*** GIVEN DATA Section Begins ***

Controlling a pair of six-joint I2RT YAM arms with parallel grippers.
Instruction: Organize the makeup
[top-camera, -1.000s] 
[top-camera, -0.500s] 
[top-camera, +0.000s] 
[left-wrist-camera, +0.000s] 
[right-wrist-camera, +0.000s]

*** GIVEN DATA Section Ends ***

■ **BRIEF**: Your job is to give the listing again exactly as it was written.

■ **RESPONSE TO THIS TASK**:
Controlling a pair of six-joint I2RT YAM arms with parallel grippers.
Instruction: Organize the makeup
[top-camera, -1.000s] 
[top-camera, -0.500s] 
[top-camera, +0.000s] 
[left-wrist-camera, +0.000s] 
[right-wrist-camera, +0.000s]

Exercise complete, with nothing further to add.